__ACTIVITY__
When you reach the line in the data below that contains "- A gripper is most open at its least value", please start repeating lines exactly, and stop after the line that contains "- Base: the", repeating nothing else.

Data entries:

========================

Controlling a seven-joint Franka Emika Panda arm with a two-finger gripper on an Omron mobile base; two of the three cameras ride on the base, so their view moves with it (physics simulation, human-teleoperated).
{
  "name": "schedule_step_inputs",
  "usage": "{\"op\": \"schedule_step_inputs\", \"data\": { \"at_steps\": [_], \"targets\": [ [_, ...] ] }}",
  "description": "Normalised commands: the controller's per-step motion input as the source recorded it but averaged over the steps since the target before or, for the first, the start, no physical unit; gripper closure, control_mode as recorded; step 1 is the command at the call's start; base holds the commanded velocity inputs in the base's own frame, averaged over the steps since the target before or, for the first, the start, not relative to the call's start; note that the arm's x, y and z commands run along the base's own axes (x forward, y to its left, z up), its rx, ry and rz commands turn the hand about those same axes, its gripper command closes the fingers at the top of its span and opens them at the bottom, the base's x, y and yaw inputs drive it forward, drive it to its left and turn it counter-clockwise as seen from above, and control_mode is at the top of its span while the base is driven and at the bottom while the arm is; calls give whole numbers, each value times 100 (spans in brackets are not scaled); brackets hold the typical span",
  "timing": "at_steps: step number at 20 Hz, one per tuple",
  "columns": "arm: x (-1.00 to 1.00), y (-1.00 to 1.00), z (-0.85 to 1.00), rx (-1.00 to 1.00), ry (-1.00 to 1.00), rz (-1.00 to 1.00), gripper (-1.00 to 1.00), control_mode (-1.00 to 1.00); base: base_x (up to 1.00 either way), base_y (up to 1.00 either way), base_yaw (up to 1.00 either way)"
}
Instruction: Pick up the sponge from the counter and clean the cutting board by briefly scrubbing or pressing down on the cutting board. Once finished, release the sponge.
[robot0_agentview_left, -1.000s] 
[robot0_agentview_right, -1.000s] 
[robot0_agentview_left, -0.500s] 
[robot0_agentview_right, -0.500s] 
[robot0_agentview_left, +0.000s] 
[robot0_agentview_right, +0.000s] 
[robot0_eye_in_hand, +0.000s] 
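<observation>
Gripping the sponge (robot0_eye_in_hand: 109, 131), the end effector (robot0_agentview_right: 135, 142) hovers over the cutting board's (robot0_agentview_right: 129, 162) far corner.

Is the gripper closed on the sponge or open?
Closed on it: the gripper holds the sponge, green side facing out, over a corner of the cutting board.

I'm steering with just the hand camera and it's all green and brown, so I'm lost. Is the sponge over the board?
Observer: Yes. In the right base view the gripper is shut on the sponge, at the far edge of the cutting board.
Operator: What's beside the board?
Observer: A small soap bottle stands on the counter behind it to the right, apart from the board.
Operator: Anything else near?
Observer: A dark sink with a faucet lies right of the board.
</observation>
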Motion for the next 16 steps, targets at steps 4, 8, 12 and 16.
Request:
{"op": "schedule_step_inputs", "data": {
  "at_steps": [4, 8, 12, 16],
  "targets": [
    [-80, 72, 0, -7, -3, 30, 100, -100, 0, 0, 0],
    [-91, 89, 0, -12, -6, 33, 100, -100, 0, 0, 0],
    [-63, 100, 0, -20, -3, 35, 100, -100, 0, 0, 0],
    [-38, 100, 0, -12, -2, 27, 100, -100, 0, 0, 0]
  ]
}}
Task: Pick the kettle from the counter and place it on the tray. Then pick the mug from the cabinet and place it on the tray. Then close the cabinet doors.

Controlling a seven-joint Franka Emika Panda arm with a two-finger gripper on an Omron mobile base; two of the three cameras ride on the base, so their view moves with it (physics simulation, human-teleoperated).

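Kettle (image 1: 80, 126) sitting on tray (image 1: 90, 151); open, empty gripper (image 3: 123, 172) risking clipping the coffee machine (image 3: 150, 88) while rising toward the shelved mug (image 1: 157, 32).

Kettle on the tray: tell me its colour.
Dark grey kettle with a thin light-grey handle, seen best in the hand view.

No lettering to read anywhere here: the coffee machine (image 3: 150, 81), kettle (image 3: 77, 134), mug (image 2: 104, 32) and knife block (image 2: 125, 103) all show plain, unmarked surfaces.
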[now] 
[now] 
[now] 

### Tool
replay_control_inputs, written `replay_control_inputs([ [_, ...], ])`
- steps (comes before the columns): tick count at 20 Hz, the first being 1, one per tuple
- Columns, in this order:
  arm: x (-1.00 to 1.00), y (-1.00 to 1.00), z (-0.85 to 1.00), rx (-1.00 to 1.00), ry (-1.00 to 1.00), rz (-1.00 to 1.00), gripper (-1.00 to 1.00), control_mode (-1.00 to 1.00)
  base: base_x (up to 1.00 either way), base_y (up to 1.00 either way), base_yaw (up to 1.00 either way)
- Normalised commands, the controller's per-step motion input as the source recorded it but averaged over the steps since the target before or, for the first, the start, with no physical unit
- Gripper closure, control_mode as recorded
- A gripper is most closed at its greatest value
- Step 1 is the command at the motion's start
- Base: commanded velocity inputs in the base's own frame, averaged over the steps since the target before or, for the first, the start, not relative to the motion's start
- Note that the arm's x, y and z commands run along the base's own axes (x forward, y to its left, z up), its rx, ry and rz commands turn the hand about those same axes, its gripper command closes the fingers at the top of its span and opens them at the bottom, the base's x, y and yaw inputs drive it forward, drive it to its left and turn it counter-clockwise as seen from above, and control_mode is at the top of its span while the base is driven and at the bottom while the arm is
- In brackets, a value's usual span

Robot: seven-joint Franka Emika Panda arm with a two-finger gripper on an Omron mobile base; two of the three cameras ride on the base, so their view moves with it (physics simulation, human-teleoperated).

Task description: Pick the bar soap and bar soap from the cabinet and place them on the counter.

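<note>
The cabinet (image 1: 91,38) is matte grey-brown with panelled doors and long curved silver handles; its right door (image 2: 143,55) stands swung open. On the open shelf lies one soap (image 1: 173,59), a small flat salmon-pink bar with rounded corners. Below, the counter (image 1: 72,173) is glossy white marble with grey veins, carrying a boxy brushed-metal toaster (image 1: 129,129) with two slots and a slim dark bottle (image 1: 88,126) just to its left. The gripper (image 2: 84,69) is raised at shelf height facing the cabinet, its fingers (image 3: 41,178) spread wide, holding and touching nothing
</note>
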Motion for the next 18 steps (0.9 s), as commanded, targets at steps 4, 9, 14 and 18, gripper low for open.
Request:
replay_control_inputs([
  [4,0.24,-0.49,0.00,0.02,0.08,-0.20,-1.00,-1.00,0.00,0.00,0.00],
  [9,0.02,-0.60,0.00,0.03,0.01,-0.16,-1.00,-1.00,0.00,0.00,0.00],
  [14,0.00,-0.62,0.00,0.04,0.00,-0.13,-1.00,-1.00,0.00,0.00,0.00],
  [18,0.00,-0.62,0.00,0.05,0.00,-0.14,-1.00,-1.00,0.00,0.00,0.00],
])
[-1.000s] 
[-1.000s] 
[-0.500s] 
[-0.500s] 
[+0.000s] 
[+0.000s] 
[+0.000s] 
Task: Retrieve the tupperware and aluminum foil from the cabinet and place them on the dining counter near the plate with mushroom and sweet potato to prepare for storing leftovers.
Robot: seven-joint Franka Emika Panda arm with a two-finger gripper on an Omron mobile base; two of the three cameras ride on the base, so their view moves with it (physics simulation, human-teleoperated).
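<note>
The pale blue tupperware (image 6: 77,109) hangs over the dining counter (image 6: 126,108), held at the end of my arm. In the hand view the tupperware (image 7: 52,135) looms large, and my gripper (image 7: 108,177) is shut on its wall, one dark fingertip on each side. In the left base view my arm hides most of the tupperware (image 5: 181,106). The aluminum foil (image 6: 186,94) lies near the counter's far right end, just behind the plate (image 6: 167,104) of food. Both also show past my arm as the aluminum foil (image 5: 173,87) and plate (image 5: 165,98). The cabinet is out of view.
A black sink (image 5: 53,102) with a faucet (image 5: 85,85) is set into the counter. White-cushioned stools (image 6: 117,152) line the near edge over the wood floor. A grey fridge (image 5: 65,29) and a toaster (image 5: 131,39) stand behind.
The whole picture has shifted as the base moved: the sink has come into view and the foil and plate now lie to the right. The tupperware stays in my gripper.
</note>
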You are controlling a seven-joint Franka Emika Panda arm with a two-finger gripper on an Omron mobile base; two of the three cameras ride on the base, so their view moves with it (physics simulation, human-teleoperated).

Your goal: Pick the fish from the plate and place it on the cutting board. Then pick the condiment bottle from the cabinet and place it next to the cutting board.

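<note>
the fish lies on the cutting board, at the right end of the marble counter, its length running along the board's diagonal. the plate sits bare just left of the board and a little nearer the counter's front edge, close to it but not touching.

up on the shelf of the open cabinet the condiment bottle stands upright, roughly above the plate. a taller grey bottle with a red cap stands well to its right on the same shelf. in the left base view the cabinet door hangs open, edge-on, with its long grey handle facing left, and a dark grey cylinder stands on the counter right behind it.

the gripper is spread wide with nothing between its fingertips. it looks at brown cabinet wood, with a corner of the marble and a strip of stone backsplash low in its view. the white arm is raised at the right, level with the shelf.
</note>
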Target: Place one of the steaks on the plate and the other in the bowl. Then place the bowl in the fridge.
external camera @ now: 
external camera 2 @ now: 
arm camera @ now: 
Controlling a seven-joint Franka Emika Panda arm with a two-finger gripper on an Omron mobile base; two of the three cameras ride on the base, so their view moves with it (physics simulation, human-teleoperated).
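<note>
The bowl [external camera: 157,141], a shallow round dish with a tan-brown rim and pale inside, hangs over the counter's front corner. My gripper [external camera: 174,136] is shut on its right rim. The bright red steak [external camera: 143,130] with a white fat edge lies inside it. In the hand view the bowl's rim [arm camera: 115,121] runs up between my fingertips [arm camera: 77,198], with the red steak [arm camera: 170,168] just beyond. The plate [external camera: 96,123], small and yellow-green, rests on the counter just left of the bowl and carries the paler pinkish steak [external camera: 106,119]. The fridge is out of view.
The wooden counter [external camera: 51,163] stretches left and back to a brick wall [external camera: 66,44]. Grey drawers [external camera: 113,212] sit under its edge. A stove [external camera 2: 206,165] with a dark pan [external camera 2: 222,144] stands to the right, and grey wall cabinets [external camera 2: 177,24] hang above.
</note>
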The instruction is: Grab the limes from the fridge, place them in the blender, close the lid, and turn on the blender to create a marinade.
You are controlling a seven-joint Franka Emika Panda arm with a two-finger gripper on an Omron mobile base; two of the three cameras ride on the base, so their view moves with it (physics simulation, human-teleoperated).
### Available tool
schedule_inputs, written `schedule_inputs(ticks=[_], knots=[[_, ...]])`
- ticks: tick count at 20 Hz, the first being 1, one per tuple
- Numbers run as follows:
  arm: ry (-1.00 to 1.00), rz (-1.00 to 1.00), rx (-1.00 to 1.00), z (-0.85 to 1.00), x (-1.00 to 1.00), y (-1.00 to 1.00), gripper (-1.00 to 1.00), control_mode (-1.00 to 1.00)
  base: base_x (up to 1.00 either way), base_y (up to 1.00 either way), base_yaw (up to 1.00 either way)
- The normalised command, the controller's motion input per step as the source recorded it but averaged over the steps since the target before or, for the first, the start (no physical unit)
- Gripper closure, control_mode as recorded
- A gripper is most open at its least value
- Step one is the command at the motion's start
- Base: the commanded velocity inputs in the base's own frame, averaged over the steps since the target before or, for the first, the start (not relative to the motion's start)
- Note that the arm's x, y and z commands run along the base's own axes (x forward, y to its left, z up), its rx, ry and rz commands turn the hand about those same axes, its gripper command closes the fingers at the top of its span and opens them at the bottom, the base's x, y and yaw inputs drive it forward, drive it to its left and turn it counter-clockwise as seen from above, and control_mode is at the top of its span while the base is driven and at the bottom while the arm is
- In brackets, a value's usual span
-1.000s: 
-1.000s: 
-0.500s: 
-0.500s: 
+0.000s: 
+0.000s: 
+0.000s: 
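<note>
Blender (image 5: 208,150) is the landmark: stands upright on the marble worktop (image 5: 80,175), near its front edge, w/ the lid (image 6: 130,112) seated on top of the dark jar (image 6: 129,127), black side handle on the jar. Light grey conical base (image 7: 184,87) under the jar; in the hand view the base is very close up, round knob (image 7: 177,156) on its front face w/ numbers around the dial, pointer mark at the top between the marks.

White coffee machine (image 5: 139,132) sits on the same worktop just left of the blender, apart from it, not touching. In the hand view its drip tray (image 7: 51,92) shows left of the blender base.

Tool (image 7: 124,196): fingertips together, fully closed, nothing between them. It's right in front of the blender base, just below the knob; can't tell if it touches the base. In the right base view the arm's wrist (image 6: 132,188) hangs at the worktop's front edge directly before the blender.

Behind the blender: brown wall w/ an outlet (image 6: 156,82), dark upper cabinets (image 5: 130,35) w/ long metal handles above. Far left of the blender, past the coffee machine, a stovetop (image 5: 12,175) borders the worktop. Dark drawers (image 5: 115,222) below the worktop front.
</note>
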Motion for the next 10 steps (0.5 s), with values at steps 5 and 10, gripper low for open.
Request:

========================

__SOLUTION TO THE EXERCISE__
- A gripper is most open at its least value
- Step one is the command at the motion's start
- Base: the commanded velocity inputs in the base's own frame, averaged over the steps since the target before or, for the first, the start (not relative to the motion's start)

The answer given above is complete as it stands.